◆ WORK REQUIRED: Go to the line below containing "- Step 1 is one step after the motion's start" and print exactly from there through the line containing "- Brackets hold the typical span", both included. Print nothing else.

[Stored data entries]
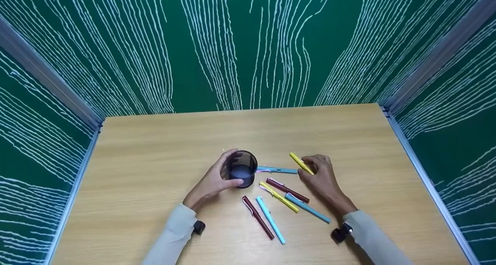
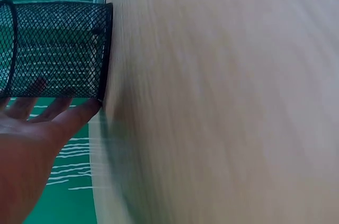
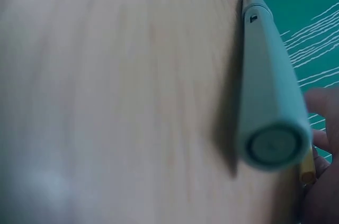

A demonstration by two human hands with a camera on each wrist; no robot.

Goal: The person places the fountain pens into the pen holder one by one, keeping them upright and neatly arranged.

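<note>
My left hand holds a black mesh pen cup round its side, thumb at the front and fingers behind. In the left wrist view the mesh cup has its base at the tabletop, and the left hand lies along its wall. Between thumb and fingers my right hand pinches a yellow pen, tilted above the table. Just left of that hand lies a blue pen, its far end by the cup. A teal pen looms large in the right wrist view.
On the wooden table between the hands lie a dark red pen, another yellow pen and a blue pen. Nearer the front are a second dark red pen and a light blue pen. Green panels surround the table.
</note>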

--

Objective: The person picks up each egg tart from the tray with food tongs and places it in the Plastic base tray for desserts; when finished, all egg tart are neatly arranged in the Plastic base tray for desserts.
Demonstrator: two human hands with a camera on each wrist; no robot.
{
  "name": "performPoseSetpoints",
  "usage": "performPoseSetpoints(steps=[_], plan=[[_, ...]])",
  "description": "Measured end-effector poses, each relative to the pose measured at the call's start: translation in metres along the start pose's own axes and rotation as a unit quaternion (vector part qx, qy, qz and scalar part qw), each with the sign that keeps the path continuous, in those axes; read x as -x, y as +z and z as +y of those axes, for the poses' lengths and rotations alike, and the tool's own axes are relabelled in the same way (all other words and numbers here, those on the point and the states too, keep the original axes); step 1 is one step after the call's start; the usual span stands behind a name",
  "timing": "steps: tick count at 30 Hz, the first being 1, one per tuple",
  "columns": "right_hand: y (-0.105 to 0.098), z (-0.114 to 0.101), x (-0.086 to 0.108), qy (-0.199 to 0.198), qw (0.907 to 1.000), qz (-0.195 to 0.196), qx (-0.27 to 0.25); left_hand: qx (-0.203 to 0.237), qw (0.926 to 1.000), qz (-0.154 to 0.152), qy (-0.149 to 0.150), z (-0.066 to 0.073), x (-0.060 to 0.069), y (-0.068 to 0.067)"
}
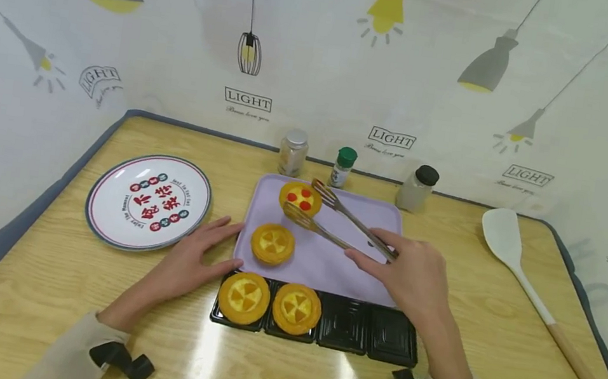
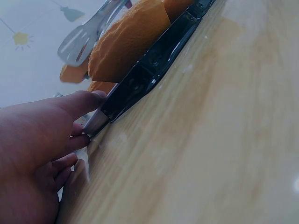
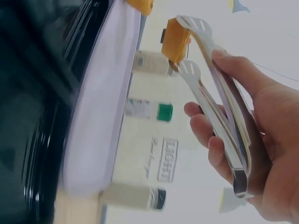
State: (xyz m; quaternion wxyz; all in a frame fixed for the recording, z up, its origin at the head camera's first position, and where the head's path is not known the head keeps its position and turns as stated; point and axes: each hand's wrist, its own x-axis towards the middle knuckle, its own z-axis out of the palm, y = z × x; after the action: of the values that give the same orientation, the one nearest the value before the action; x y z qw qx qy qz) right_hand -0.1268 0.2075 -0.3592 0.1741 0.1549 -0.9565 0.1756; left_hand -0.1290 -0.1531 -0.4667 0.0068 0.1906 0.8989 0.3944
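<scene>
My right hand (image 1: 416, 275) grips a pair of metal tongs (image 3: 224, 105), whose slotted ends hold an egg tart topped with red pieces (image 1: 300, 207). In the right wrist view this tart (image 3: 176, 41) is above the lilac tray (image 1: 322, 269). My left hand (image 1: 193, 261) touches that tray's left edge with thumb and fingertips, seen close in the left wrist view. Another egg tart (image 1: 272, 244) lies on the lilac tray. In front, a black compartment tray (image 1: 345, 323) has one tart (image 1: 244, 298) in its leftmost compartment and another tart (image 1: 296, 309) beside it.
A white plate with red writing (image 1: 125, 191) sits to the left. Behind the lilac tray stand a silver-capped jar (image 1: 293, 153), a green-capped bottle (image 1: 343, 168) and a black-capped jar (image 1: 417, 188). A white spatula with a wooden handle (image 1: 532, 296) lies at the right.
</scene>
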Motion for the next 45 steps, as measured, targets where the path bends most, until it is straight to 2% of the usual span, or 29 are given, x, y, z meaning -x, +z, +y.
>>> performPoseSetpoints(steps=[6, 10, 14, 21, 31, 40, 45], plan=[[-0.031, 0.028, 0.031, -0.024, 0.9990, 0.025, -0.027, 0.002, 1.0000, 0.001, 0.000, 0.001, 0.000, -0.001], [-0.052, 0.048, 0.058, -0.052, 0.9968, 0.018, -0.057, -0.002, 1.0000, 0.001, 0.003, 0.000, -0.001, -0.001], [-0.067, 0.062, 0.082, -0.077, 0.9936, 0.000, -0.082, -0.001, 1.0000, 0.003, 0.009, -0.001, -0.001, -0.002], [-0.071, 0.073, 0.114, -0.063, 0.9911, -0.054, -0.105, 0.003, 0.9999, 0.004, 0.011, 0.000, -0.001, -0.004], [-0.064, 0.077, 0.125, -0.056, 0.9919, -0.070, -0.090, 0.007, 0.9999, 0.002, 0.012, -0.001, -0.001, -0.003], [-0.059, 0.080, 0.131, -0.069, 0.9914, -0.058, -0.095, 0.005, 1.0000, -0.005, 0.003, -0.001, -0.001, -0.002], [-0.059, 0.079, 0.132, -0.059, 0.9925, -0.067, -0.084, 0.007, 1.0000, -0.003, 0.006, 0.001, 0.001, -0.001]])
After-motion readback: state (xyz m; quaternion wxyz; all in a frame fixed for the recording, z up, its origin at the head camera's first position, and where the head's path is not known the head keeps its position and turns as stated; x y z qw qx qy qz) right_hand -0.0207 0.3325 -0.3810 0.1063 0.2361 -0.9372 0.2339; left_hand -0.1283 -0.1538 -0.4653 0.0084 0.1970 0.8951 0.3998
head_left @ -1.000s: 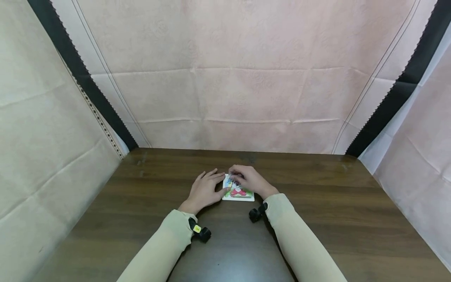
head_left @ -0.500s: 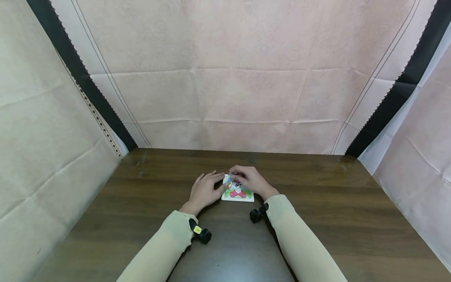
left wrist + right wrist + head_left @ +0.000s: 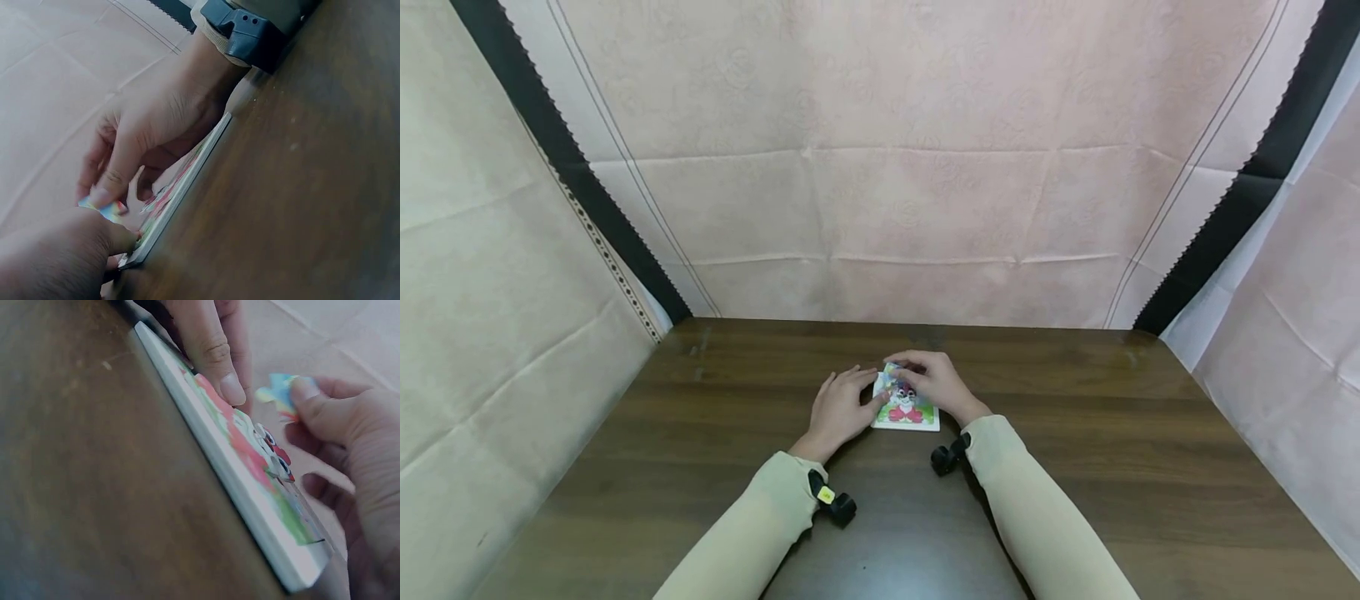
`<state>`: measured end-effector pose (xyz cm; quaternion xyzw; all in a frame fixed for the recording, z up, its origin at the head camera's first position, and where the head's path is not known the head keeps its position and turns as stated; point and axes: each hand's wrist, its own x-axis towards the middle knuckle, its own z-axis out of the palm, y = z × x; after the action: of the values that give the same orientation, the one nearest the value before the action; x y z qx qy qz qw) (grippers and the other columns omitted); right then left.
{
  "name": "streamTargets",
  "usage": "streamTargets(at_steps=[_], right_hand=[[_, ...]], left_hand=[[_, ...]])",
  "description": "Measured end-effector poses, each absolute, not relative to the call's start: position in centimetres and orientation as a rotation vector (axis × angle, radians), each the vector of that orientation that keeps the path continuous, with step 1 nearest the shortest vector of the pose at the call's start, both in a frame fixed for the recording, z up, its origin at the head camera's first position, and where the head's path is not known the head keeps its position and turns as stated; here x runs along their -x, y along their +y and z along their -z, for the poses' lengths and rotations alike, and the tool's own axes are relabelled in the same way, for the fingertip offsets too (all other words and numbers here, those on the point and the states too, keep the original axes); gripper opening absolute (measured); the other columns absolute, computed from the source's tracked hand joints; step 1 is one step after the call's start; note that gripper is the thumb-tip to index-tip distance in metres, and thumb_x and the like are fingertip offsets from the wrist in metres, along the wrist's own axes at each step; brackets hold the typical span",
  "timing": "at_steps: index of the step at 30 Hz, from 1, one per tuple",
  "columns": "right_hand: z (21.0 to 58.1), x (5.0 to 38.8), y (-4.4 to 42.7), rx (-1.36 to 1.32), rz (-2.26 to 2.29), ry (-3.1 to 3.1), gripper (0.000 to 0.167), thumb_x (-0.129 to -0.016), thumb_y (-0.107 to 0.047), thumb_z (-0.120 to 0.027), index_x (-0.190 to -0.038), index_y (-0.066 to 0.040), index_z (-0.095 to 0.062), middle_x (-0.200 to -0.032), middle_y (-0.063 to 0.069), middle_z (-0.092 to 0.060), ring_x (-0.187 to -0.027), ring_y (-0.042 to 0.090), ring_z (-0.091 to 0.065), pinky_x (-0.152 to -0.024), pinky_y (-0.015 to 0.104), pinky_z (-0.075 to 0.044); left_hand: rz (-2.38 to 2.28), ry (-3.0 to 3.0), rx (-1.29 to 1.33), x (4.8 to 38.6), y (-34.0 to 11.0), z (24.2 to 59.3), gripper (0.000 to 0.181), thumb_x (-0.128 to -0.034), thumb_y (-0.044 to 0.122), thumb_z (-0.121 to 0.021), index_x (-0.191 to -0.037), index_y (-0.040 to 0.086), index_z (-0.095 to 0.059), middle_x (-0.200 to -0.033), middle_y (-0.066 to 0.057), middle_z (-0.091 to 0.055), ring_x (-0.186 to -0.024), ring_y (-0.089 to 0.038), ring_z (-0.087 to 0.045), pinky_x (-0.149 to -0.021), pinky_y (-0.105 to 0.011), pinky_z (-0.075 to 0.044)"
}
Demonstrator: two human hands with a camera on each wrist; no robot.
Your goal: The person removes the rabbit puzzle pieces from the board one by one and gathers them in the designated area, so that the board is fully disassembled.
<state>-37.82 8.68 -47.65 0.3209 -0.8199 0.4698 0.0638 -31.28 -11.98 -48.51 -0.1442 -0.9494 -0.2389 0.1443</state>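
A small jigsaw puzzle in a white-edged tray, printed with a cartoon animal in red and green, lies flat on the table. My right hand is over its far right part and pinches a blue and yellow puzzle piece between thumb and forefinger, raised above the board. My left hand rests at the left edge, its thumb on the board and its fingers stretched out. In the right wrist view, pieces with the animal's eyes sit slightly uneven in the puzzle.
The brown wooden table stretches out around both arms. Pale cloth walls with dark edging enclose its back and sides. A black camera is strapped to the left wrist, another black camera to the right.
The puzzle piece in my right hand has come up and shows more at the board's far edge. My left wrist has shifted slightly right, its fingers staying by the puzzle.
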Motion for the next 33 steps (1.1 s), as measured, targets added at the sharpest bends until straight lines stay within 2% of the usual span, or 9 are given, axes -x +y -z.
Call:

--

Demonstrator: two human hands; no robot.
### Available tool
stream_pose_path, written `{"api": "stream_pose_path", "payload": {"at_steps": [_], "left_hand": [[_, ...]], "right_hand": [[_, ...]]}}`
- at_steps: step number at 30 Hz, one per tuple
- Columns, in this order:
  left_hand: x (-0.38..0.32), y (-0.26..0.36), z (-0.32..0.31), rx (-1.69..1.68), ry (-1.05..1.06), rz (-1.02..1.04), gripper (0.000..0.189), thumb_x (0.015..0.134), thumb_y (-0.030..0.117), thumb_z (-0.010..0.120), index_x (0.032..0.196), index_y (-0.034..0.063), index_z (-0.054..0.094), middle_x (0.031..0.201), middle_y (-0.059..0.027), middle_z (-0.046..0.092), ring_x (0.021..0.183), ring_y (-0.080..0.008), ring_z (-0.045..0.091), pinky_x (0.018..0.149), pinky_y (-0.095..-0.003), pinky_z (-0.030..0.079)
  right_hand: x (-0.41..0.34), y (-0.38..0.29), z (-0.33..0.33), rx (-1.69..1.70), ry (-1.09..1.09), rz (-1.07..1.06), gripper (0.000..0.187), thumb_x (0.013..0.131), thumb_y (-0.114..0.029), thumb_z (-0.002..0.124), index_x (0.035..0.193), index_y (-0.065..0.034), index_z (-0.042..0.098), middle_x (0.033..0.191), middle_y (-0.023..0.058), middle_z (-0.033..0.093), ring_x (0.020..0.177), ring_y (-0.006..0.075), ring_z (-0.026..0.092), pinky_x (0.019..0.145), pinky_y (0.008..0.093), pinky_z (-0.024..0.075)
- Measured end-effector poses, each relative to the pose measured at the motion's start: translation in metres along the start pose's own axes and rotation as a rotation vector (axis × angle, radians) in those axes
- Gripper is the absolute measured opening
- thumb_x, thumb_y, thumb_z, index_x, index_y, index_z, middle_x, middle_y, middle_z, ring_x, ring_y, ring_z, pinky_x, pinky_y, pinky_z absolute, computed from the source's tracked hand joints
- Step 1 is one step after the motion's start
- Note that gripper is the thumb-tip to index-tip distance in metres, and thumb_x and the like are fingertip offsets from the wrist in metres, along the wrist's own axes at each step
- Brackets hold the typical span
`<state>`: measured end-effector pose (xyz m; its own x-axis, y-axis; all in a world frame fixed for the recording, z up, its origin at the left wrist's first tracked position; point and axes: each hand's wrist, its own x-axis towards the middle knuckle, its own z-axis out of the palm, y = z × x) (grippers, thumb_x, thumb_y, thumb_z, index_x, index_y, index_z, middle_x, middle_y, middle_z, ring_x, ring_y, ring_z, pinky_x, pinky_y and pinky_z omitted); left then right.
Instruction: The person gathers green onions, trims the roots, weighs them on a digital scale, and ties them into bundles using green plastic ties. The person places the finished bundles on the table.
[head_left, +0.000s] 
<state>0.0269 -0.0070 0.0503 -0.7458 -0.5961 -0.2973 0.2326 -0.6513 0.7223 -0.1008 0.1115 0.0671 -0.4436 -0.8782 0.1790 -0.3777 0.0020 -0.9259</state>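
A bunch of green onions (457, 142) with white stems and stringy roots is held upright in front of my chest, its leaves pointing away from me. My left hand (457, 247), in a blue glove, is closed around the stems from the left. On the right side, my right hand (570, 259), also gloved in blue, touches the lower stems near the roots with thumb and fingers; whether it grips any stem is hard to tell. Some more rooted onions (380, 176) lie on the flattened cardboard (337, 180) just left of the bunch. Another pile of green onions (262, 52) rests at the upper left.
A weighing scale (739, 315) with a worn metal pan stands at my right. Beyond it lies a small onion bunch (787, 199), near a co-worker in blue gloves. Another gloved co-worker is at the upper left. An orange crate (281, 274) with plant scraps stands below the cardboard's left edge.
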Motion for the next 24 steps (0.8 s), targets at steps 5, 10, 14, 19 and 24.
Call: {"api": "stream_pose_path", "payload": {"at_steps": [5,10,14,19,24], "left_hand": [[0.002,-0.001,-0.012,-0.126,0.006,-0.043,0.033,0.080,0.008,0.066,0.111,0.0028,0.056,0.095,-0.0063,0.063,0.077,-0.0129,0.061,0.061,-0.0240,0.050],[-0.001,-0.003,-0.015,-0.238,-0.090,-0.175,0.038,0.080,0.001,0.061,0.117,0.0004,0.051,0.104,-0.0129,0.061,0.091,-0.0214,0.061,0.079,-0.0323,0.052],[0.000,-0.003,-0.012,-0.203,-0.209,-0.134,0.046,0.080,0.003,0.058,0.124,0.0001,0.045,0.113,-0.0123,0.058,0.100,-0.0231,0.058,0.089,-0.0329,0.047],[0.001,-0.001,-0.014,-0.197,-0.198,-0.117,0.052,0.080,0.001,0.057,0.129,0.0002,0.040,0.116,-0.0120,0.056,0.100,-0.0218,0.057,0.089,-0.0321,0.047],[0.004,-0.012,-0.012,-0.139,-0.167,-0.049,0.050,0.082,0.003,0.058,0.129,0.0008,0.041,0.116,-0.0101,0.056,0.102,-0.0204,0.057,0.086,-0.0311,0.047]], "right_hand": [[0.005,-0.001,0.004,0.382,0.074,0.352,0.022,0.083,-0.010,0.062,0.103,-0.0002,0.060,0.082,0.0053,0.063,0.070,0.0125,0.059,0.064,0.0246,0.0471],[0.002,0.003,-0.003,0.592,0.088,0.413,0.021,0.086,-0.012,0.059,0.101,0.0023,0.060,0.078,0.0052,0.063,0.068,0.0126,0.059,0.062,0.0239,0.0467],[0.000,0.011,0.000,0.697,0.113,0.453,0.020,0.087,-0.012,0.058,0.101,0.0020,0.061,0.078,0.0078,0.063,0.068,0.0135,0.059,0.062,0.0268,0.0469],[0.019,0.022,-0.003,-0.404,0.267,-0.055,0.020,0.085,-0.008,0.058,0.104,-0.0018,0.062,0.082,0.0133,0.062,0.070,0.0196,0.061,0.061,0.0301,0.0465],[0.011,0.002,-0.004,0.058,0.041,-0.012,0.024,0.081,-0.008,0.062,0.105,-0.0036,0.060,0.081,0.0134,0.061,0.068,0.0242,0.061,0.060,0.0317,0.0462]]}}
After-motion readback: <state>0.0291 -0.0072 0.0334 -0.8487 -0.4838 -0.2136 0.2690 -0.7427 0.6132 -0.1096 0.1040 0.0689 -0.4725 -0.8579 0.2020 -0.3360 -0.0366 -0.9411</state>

◆ SOLVED PROBLEM:
- Step 1 is one step after the motion's start
- Note that gripper is the thumb-tip to index-tip distance in metres, and thumb_x and the like are fingertip offsets from the wrist in metres, along the wrist's own axes at each step
- Brackets hold the typical span

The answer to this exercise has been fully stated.